# Work instruction
The lines to copy are those in the listing that hold the word "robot".

# Source information
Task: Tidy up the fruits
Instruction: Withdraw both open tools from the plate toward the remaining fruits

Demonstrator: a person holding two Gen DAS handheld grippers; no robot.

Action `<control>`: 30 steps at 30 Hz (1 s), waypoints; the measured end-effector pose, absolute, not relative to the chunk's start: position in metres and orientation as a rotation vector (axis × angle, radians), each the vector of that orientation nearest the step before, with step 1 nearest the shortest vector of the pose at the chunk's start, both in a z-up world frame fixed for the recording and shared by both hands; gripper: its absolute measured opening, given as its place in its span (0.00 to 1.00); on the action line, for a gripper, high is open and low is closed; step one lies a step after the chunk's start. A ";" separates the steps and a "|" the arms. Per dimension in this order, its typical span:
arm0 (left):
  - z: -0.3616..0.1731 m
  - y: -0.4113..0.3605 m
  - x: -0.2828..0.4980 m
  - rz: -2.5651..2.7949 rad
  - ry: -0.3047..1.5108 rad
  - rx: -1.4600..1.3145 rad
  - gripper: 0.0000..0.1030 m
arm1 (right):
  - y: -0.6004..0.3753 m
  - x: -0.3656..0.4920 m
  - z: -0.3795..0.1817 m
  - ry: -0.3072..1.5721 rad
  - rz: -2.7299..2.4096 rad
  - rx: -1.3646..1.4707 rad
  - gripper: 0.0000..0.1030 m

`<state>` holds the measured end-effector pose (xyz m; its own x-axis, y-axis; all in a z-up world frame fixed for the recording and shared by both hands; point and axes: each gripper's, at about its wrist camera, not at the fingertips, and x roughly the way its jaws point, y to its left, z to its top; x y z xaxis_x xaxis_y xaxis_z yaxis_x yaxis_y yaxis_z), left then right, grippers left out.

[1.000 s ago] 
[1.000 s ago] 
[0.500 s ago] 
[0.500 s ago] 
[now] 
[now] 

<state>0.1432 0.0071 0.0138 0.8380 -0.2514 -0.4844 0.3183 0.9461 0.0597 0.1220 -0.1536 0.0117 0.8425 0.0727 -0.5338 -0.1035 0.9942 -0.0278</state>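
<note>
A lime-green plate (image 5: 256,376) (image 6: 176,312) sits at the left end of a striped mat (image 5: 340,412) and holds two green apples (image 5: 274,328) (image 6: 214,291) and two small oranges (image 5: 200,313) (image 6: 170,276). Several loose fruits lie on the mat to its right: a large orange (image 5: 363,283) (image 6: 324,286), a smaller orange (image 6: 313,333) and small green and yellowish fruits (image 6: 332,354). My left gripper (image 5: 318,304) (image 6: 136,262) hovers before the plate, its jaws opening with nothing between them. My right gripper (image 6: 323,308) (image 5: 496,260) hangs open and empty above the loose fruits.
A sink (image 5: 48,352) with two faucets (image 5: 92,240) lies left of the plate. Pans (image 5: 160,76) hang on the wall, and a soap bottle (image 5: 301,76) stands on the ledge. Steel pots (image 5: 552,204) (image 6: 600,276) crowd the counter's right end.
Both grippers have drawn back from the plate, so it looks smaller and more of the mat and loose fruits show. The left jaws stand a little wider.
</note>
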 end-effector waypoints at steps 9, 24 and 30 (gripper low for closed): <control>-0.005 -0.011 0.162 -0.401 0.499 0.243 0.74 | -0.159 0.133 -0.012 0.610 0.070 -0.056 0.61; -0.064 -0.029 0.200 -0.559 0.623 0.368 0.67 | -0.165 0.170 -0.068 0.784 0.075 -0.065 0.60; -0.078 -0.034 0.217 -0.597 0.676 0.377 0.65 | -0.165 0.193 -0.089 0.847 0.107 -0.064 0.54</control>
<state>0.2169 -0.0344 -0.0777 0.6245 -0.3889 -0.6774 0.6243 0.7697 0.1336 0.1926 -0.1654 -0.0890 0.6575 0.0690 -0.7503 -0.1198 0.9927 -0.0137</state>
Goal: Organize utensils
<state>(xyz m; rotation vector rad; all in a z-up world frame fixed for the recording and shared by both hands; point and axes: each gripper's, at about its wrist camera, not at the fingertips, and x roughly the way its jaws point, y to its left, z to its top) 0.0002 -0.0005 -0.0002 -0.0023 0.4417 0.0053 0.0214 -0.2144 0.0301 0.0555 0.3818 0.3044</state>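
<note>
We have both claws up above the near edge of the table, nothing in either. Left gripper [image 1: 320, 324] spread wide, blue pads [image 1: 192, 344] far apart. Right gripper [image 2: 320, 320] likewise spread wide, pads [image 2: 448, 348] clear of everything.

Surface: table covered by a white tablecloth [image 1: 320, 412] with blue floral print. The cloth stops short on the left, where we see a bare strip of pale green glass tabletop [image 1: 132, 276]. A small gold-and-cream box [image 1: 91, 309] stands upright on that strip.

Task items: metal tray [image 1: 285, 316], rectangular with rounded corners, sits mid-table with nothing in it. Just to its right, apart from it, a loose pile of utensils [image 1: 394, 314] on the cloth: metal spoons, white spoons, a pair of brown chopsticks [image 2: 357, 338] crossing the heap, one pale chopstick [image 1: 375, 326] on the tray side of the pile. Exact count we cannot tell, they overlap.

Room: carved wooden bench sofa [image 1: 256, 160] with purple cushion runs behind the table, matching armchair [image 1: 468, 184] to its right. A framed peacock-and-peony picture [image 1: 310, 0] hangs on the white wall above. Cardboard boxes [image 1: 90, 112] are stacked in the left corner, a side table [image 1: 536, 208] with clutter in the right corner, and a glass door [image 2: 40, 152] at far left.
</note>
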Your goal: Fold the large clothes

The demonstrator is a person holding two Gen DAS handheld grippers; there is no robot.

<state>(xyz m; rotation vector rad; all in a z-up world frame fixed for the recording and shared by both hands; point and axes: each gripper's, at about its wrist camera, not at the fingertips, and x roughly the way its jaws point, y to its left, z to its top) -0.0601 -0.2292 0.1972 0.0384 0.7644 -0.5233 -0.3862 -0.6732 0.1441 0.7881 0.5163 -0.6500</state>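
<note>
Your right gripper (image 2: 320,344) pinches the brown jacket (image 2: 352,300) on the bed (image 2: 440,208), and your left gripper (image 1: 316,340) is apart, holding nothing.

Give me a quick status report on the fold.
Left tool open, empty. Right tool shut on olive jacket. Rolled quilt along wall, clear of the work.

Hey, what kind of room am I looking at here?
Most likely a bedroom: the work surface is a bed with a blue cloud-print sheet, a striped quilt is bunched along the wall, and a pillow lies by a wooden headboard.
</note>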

# Response to the task
Demonstrator: a person holding two Gen DAS handheld grippers; no robot.
The demonstrator is a person holding two Gen DAS handheld grippers; there is no robot.

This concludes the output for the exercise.